A presença do conto de Kafka no texto de Clastres, é com o propósito de salientar como a lei escrita encontra formas e espaços inesperados para aparecer e impor-se. Bem como acontece na declaração de Martchenko, sobre a sua estadia como preso de guerra pela URSS, que utilizavam de tatuagens como marcação e punições degradantes.
3. O corpo, o rito
Os ritos de passagem são tradições muito comuns em diversas comunidades, principalmente as mais resguardadas, primitivas ou tradicionais, mesmo que não seja um pré-requisito único as tais.

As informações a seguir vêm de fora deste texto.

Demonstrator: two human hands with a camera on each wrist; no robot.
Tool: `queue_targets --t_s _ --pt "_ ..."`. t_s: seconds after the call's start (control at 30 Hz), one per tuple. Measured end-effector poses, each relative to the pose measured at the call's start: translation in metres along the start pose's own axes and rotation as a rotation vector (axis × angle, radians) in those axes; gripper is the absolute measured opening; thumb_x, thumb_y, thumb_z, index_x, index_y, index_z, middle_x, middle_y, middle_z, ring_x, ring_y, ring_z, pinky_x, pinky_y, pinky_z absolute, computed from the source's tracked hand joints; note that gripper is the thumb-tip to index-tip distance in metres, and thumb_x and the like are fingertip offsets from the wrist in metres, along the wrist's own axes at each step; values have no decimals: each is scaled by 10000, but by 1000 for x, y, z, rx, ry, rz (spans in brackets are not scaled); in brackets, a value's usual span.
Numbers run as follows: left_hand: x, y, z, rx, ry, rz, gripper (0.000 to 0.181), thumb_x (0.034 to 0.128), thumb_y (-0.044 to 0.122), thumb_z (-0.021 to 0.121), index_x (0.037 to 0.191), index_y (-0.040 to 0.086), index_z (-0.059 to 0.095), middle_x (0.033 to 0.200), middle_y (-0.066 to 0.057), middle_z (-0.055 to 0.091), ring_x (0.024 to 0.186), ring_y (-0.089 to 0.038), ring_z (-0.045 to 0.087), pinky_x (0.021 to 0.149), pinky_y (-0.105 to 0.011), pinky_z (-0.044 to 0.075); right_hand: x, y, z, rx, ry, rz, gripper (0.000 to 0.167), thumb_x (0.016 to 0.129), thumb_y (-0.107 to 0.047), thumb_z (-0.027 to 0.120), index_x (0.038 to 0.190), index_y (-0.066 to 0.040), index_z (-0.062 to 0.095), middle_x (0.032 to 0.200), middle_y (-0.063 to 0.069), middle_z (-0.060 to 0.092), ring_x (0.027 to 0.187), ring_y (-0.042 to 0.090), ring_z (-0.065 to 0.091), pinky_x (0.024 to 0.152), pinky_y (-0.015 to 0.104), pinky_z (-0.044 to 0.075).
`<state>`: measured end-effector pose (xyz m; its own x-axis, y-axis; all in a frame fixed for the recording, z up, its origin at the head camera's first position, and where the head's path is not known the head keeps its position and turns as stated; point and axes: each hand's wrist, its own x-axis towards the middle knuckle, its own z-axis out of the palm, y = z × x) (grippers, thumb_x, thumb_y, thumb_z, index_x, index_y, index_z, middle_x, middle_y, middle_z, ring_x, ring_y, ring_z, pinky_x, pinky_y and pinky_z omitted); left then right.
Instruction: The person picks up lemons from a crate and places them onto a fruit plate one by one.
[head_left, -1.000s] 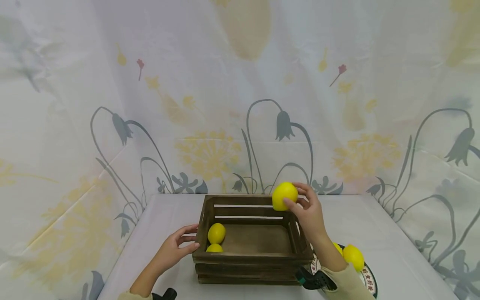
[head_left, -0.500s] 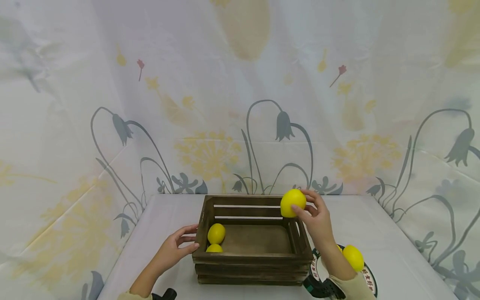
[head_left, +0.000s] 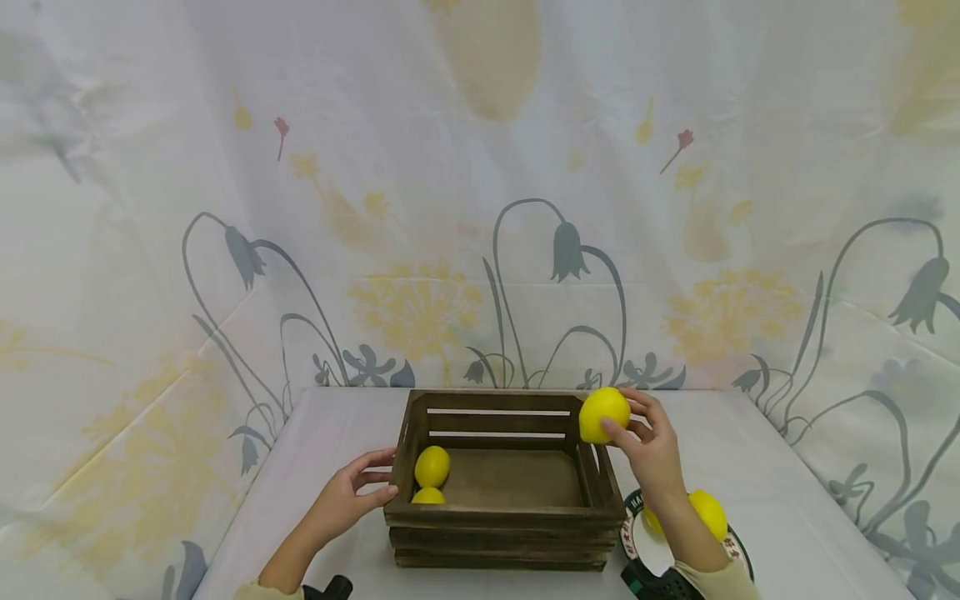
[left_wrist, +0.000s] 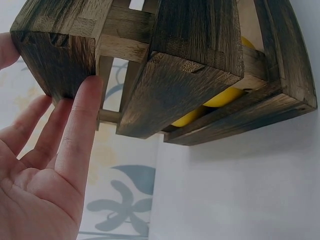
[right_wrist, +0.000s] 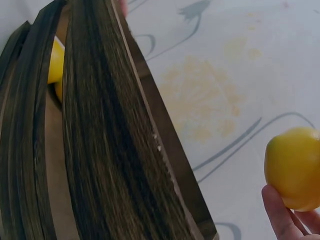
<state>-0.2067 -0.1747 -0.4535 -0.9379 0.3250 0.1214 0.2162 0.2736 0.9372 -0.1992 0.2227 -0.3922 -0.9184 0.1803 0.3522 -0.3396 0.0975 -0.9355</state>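
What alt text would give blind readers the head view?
Right hand holds a yellow fruit near the right end of a wooden crate; left hand touches its left end. Two fruits lie inside, others on a plate.

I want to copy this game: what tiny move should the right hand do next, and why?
Probably carry the held lemon over the plate: the right hand has been moving rightward, away from the wooden crate's middle, and other lemons already lie there.

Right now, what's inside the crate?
In the crate, left end: a lemon and a nearer lemon, its lower part covered by the front wall. Anything low behind that wall can't be seen.
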Motion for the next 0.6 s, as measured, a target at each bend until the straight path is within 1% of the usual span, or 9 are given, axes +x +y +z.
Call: queue_targets --t_s 0.13,0.27,0.37,0.47,0.6 --pt "0 0 -1 2 -2 -1 544 864 158 672 1337 0 453 1275 -224 483 1089 -351 530 797 -295 514 -2 3 -4 19 11 -3 452 873 16 615 1280 29 418 1110 119 420 831 98 578 674 233 535" --pt "1 0 0 -5 5 -9 546 859 162 679 1335 10 460 1275 -219 485 1091 -354 528 797 -296 515 -4 7 -9 -7 17 0 446 884 -14 613 1280 26 412 1104 109 421 827 98 575 686 223 530" --pt "1 -1 0 5 3 2 543 864 167 672 1335 5 456 1274 -233 481 1091 -371 525 795 -303 517 -7 9 -14 -32 30 13 442 894 -39 608 1284 15 406 1110 99 415 821 91 571 692 208 524" --pt "1 -2 0 5 10 -7 538 861 165 676 1332 13 464 1271 -223 487 1090 -364 527 797 -298 515 -9 12 -18 -27 54 36 446 896 -42 608 1288 14 402 1114 95 408 814 85 568 691 199 522" --pt "0 0 0 -1 8 -3 541 864 157 673 1335 1 457 1273 -224 486 1085 -353 532 792 -294 515 -12 14 -23 -31 80 54 450 899 -49 607 1293 12 399 1121 89 406 811 79 566 687 192 520"
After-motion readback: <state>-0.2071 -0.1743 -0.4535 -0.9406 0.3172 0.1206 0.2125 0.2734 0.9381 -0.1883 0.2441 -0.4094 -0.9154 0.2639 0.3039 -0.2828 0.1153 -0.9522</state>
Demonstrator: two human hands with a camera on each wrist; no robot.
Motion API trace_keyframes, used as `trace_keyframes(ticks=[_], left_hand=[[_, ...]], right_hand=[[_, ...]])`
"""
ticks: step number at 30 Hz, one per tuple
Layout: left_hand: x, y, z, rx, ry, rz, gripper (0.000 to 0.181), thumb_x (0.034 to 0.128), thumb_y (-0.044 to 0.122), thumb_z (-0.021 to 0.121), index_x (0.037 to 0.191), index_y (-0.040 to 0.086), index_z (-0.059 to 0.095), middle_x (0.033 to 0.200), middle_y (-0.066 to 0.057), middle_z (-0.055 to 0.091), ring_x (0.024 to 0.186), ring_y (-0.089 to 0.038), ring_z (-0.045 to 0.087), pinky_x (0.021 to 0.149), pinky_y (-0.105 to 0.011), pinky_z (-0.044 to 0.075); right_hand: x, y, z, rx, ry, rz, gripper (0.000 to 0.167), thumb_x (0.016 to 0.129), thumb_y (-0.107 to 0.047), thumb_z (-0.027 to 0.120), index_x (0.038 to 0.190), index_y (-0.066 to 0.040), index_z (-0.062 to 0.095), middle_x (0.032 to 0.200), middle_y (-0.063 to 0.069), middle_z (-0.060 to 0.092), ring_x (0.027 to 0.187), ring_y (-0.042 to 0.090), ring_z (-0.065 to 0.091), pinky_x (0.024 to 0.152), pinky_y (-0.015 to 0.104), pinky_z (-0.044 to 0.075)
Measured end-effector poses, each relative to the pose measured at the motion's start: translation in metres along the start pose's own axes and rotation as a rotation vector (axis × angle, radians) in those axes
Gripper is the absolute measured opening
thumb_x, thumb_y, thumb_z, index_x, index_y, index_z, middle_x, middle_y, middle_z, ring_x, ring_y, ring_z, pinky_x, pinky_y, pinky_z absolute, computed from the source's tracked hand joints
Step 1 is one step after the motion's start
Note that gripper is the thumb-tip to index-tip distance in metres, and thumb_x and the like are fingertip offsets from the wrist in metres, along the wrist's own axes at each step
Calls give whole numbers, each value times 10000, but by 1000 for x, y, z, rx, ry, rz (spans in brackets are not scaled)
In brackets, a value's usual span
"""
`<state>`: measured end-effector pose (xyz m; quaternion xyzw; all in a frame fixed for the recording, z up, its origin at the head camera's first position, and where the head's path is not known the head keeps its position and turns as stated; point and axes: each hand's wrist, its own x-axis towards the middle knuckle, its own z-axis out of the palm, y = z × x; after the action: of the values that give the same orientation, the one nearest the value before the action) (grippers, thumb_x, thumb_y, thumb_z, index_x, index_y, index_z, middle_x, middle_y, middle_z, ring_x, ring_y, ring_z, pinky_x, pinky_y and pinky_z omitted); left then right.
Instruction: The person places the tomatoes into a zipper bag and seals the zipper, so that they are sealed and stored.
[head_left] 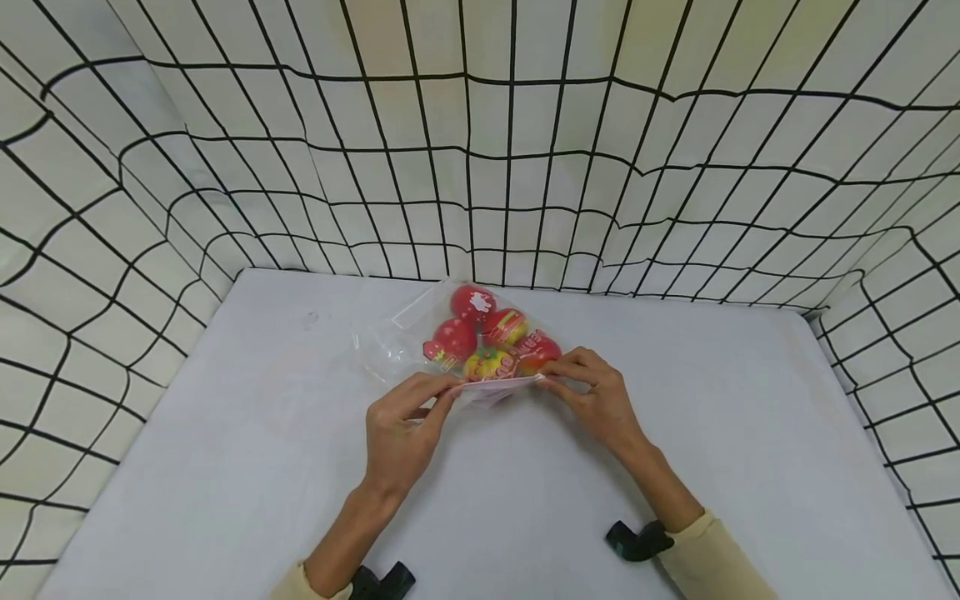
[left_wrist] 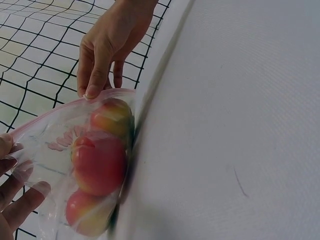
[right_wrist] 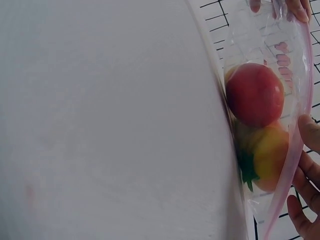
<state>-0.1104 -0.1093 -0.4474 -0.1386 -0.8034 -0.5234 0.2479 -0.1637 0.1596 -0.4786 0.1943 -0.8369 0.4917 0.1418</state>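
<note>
A clear zip bag (head_left: 390, 346) with a pink seal strip (right_wrist: 295, 150) lies on the table. Inside are several round red and yellow fruits (head_left: 455, 337); one, in the right wrist view, has a green tomato-like calyx (right_wrist: 247, 170). My left hand (head_left: 401, 429) pinches the left part of the bag's mouth between thumb and fingers. At the right end of that edge, my right hand (head_left: 600, 396) pinches the strip. The mouth is stretched between both hands, its edge lifted toward me. Printed pink marks (left_wrist: 67, 137) show on the plastic.
The white table (head_left: 247, 467) stretches out around the bag. Black netting (head_left: 510, 158) over pale walls rises behind and at both sides. Dark wrist-worn devices (head_left: 637, 542) sit at the sleeve cuffs, close to the tabletop.
</note>
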Motion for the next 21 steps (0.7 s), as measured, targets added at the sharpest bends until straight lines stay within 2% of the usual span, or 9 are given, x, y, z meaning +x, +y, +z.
trace_keyframes(ticks=[7,12,21], left_hand=[[0,1,0,-12,1,2,201,908,76,796,1099,130,826,982,-40,815,917,-176,771,689,-217,633],[1,2,-1,-12,1,-4,197,911,83,795,1099,130,825,986,-39,815,925,-174,772,697,-199,628],[1,1,-1,-2,9,4,174,914,90,794,1085,97,824,981,-54,814,919,-160,769,699,-177,619]], right_hand=[[0,1,-2,-26,-4,34,249,798,-43,874,1037,-106,838,980,22,715,940,96,573,772,326,541],[1,3,-3,-34,-2,32,237,802,-54,874,1030,-109,839,976,13,716,929,102,577,760,341,532],[3,6,-4,-26,2,30,222,807,-49,868,1019,-108,838,966,26,711,913,246,613,751,327,522]])
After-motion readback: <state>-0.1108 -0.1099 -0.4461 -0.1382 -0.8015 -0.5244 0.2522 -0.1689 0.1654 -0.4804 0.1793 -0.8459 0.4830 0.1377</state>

Esses costumes estão muito atrelados a evolução do indivíduo naquela sociedade, como sua passagem e estabelecimento na vida adulta, e muitas vezes essas iniciações utilizam do corpo como intermediário e exteriorizador. 
O corpo é muito utilizado devido sua proximidade e intimidade com o sujeito e com o segredo a ele partilhado por meio do rito; é como uma forma de lembrete pessoal da aquisição e mediação dessa sabedoria adquirida.
4. O rito, a tortura
É comum em muitas sociedades primitivas, ter uma prova tortuosa como rito de passagem entre uma fase e outra da vida de seu membro. Como exposto no texto na visão de George Caitlin, que acompanhou algumas tribos em seus rituais, em vista de desenhar os acontecimentos, e demonstra sua própria repulsa e incompreensão de o porquê tais manifestações requereriam o uso de instrumentos e práticas de tortura, como um jejum intermitente e noites insones seguidos de provas físicas intensas. 
Toda via, se limitarmos a perspectiva ao nosso ponto de vista, retirando todo o apelo cultural que ele impõe da tribo, estaremos reduzindo sua significação a nossa visão individual de fora do contexto, e com isso perdendo relevância e valor.
5. A tortura, a memória
O motivo do rito de iniciação é fixar na pele o jovem que está passando de um momento de sua vida para o outro. No entanto a razão de muitas vezes esses rituais serem violentos e/ou sangrentos, também, é para fazer lembrar, e por isso fazem da maneira mais exaurida o possível para que marque carne e a memória do iniciando, para que não esqueça o combinado e o segredo que tem para com a tribo.
6. A memória, a lei
Em sociedades primitivas, é comum e corriqueiro a passagem da lei através da oralidade e pedagogia, bem como acontece durante os rituais de passagem, onde o silêncio é visto como o consentimento daquela lei. O ato de marcar no corpo dos jovens vem da ideia de demarca-los como pertencentes ao grupo. A sociedade dita a lei aos seus membros, e as escreve em seus corpos.
No Brasil do século XVI, era comum a associar os indígenas como pessoas sem fé, sem lei e sem rei, no entanto isso é uma falácia. Além de negar toda a tradição e costumes dos povos nativos ao dizer isso, tem-se a visão de que a lei dura seria a única verdadeira ou com condição e patamar de uma, seja pela constituição de um rol escrito ou a pela concepção de poder do soberano.